Complications to step 3
Making the authorization code available to the extension JS is not trivial. On iOS, the containing app cannot directly message the extension JS. Instead, it can store the data securely in its container, and wait for the extension JS to request it, presumably on page load, using browser.runtime.sendNativeMessage. The native app extension binary can listen for that message and respond with the authorization code loaded from the container. The result can then be stored via the hypothesis client's AuthService, which may need to expose new API for this purpose. Note that the native app extension binary is distinct from the containing app—it doesn't have any UI of its own, and it runs when the extension is in use in Safari, as opposed to when the user launches the app from the home screen.

I'm not sure of the details of hypothes.is's expiration policies, but OAuth access codes usually expire rapidly, so it will probably be necessary to exchange the auth code for access and refresh tokens (or maybe just a refresh token) in the context of the containing app, and to store those instead of the access code.

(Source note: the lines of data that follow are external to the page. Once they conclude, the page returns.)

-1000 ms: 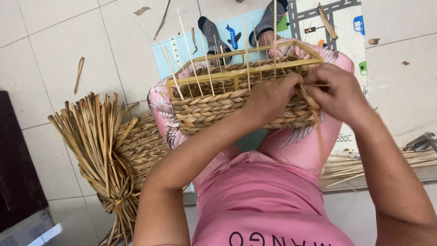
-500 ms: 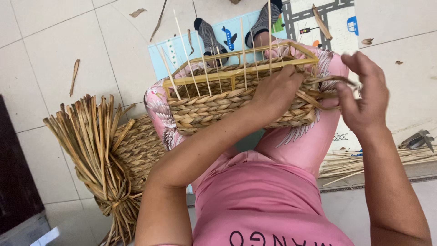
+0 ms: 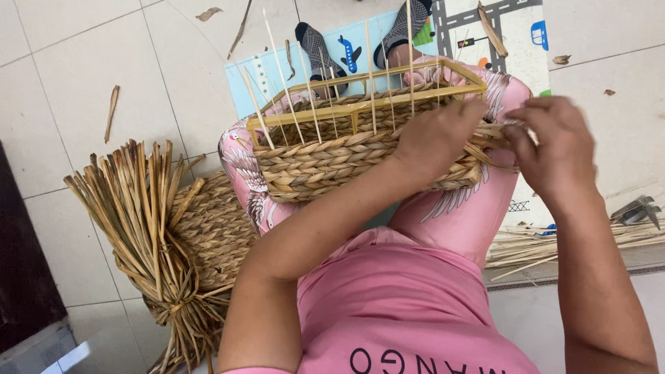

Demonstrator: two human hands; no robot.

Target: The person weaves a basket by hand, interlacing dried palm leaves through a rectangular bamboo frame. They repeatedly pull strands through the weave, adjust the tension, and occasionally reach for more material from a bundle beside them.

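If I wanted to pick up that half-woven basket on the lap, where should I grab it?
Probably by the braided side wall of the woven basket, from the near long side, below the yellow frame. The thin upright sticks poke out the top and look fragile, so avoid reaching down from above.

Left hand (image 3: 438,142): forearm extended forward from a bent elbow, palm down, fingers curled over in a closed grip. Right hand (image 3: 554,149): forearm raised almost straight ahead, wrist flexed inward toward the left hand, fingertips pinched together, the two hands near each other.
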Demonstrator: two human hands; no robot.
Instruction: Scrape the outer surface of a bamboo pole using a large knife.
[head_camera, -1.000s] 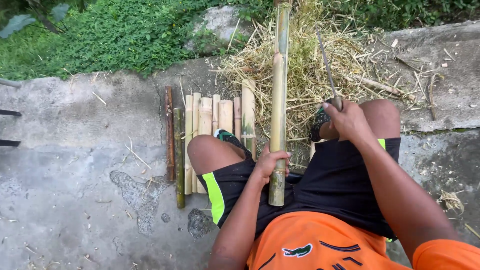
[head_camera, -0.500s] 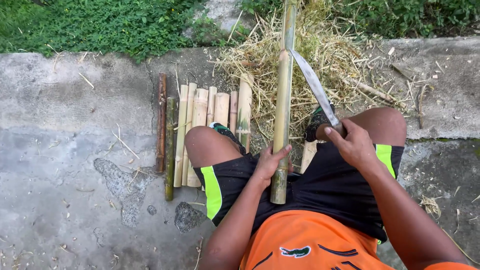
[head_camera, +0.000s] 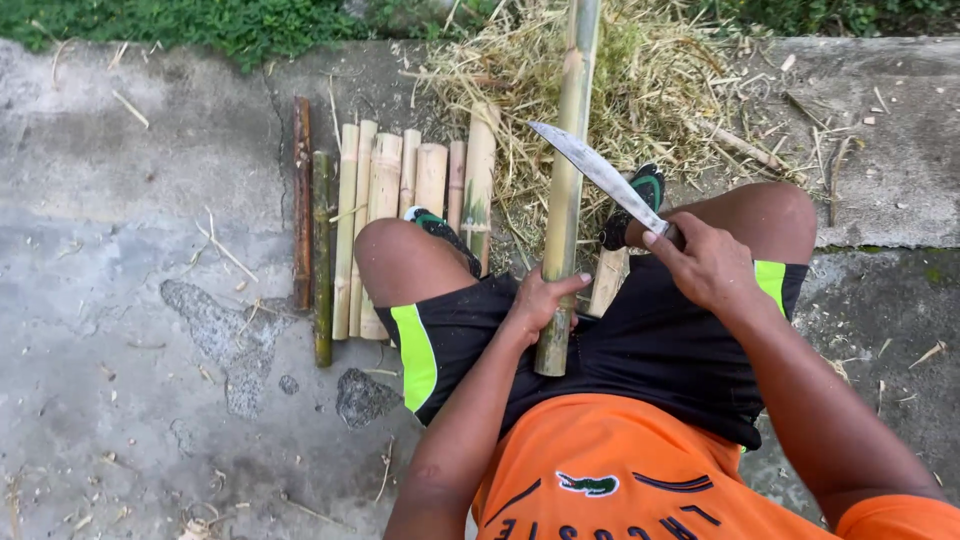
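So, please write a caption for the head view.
Left hand steadies a bamboo pole while right hand holds a knife against it.

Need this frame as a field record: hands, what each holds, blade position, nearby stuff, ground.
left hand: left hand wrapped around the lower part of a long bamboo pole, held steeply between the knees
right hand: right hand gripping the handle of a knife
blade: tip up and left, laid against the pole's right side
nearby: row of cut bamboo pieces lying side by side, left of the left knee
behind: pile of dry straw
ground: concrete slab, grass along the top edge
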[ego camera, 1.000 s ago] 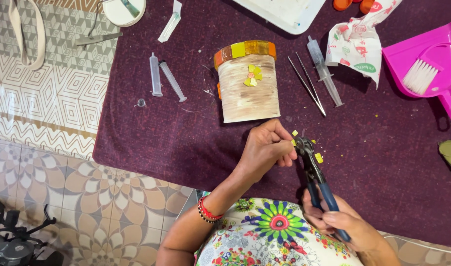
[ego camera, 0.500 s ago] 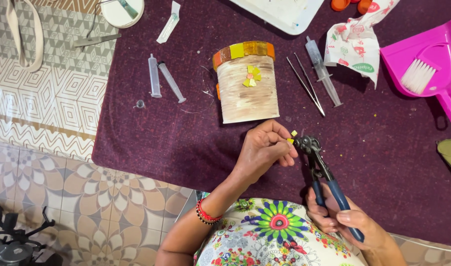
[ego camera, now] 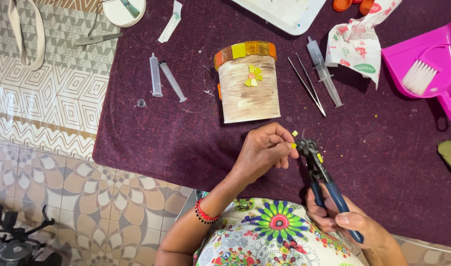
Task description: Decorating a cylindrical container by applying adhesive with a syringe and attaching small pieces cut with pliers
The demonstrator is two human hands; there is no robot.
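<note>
Left hand (ego camera: 264,152) pinching yellow tile (ego camera: 294,146), nippers (ego camera: 321,175) touching (bare cloth (ego camera: 161,148) leftward)

Dark purple cloth (ego camera: 151,143) covering floor; patterned mat (ego camera: 48,98) lying beside it at left. Lying on cloth: tipped-over jar (ego camera: 247,88) with orange and yellow tiles, two small syringes (ego camera: 162,79) near its left side, bigger syringe (ego camera: 324,74) and tweezers (ego camera: 306,84) near its right side. Pink dustpan (ego camera: 432,64) with little brush sitting at right edge. Crumpled wrapper (ego camera: 356,44) lying just beside dustpan. White tray (ego camera: 284,12) sitting at top.
</note>
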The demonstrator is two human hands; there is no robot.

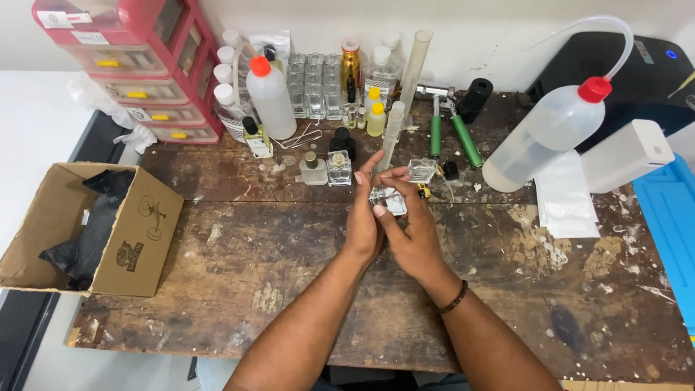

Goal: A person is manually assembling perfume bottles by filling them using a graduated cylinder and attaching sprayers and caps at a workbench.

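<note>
**Mia:** What do the two hands do?

**Ben:** They meet over the middle of the old wooden table [289, 289]. The left hand [364, 217] and the right hand [409, 232] both hold one small clear glass bottle [389, 200]. The fingers wrap around it from both sides, so both hands are closed on it.

**Mia:** Where is the little bottle?

**Ben:** It is up off the table, between the fingertips, just in front of a row of other things. Most of it hides behind the fingers.

**Mia:** What is near it?

**Ben:** Just behind the hands stand two small square bottles [327, 168]. One more little glass bottle [422, 170] lies just right of the hands. A tall clear tube [404, 94] stands behind the hands.

**Mia:** And farther back?

**Ben:** A white bottle with a red cap [270, 98] stands by the wall, next to many small clear bottles [313, 90] in rows. A tool with green handles [450, 130] lies to the right of them. A big squeeze bottle with a red top and a bent tube [546, 134] leans at the right.

**Mia:** What is on the left?

**Ben:** A red set of drawers [145, 65] sits in the corner. A brown cardboard box [108, 232] with black stuff inside sits at the table's left edge, well apart from the hands. The right wrist wears a dark bead band [455, 297]
</note>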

One last complication: the Sign up and Login buttons exposed in the sidebar UI will need to point to the containing app's URL scheme, in case the user signs out and tries to sign in again from within the context of Safari. The containing app will need to listen for requests to open those URLs and perform the login flow as described above, then, probably, do-si-do back to Safari afterwards.

---

In all, this represents a fair amount of work—and more than I feel inclined to do at the moment—but it's nice to see that it's at least possible. Happy to chat more with anyone who's feeling inclined to push this along.

[robertknight]

Hypothes.is's OAuth flow doesn't actually execute a real redirect.

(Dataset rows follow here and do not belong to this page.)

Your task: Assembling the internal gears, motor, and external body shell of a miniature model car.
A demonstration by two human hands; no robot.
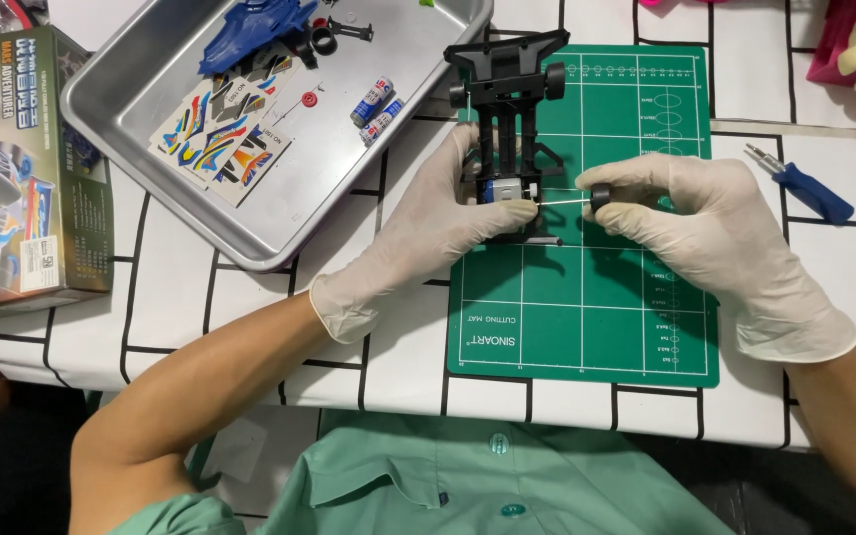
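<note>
A black toy car chassis (505,94) lies on a green cutting mat (587,307), with two small black wheels at its far end. My left hand (438,223), in a white glove, grips the near end of the chassis around a small silver and blue motor (500,191). My right hand (705,223), also gloved, pinches a small black wheel (601,197) on a thin metal axle (567,201) that points into the chassis side.
A metal tray (151,129) at the left holds a blue car body (250,30), sticker sheets (220,129), two batteries (376,107) and small parts. A kit box (17,168) stands far left. A blue-handled screwdriver (804,186) lies right of the mat.
</note>
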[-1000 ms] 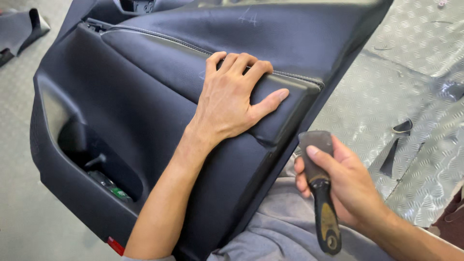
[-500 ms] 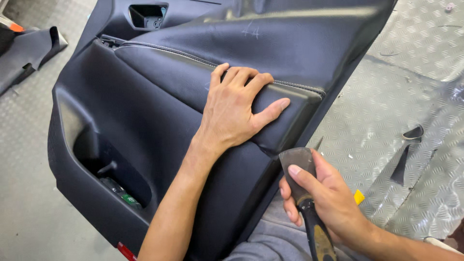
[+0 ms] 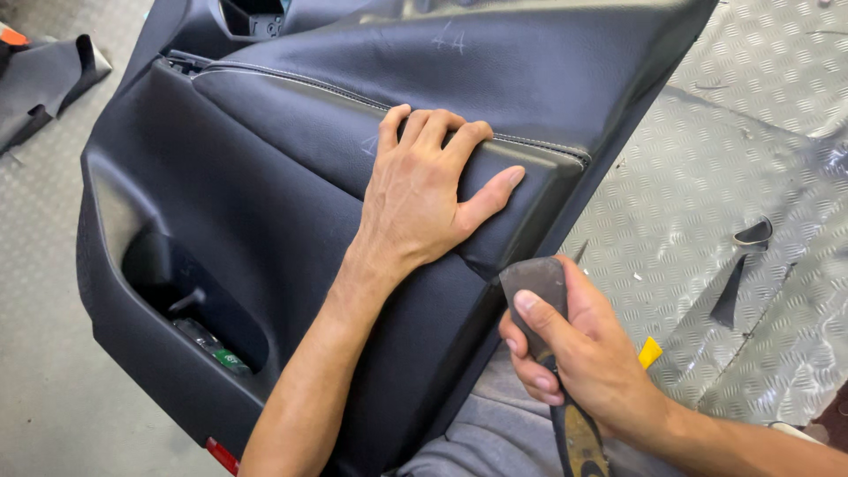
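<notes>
Black door panel (image 3: pixel 265 221), leather-covered, propped upright and tilted, filling most of the view, with its long axis running from lower left to upper right. Left hand (image 3: pixel 424 199) laid flat and open on the padded armrest (image 3: pixel 521 190) of that panel, fingers spread over the stitched seam, thumb stretched toward the armrest's right end; gripping nothing, only pressing. Right hand (image 3: pixel 574 353) just below and to the right of the panel's edge, closed around the handle of a scraper tool (image 3: pixel 543 305), thumb lying along the back of its broad grey blade. Blade tip touching or nearly touching the panel edge under the armrest's end (contact itself too close to tell), tool's long axis running roughly up-and-down, blade up, worn yellow-black handle down. Of the two, right hand nearer the panel's lower edge; left hand higher, above the blade. In the panel's lower left, a door pocket (image 3: pixel 194 309) with a small dark object inside. To the right of the panel, a ribbed metal floor (image 3: pixel 751 159) with a few dark scraps (image 3: pixel 738 283); beneath, grey cloth (image 3: pixel 495 442).
</notes>
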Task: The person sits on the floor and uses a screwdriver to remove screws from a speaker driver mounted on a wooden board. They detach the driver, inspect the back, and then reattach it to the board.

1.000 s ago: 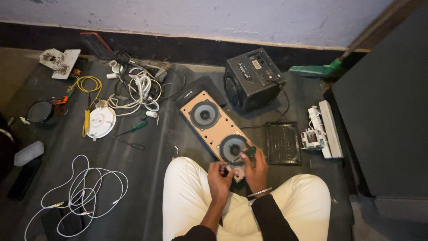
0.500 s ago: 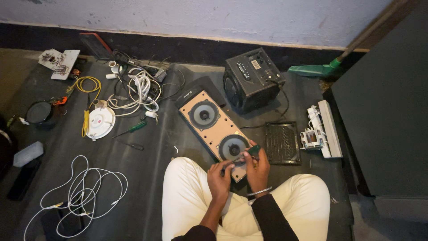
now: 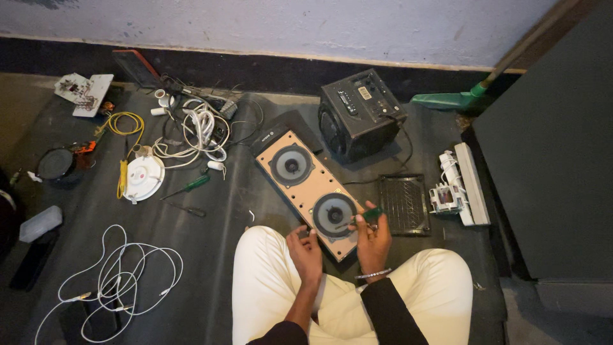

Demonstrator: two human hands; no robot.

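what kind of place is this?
Likely an informal floor-level electronics repair spot: an opened tan-faced two-cone speaker, a green-handled screwdriver, tangled white cables and a bare circuit board on a dark mat.

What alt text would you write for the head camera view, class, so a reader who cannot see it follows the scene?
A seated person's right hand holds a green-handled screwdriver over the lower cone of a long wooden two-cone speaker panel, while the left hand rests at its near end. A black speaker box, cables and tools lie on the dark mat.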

The Hypothesis backend supports both the standard redirect-based method of returning the authorization code to the caller and postMessage. This is controlled by the response_mode parameter in the initial form submission that happens after the popup appears. The Hypothesis client currently uses the postMessage method because it has been more convenient up to this point, but if there was an environment where it was more convenient to use a redirect, we could use that instead.

If there is some pattern that the Safari team recommend for extensions which use OAuth to acquire an access token, then hopefully we could make that work. It sounds like you might know what that should look like?

[andymatuschak]

Ah, I'm sorry to have misread! Now I see the relevant code in the backend for non-web_message requests. Great, step 2 becomes much simpler: iOS/macOS offer a standard API which will present UI appropriately for OAuth login flows and use saved credentials from Safari if available. We can use that here if we omit response_mode from the request. Will update my message above for clarity. 👍

[dpinney]

I just discovered raindrop.io, which has great Safari integration, so I moved over to that and deleted all my hypothes.is bookmarklets. 🤷‍♂️

[gpolitis]

Just wanted to share a workaround that works for me : have hypothes.is automatically loaded via a Userscript. In order to achieve that you need a usercript manager for Safari like this one and a script to load hypothes.is like this one.

[dpinney]

Good point about user scripts. I got it kind of 75% working, but ultimately cross-origin restrictions stopped it from loading on a lot of pages. Since I tried this last year, I see there's a dev setting in Safari to disable cross-origin restrictions, so it might work great now. But it might also be a security problem since there's not a way to whitelist on hypothes.is. Dunno.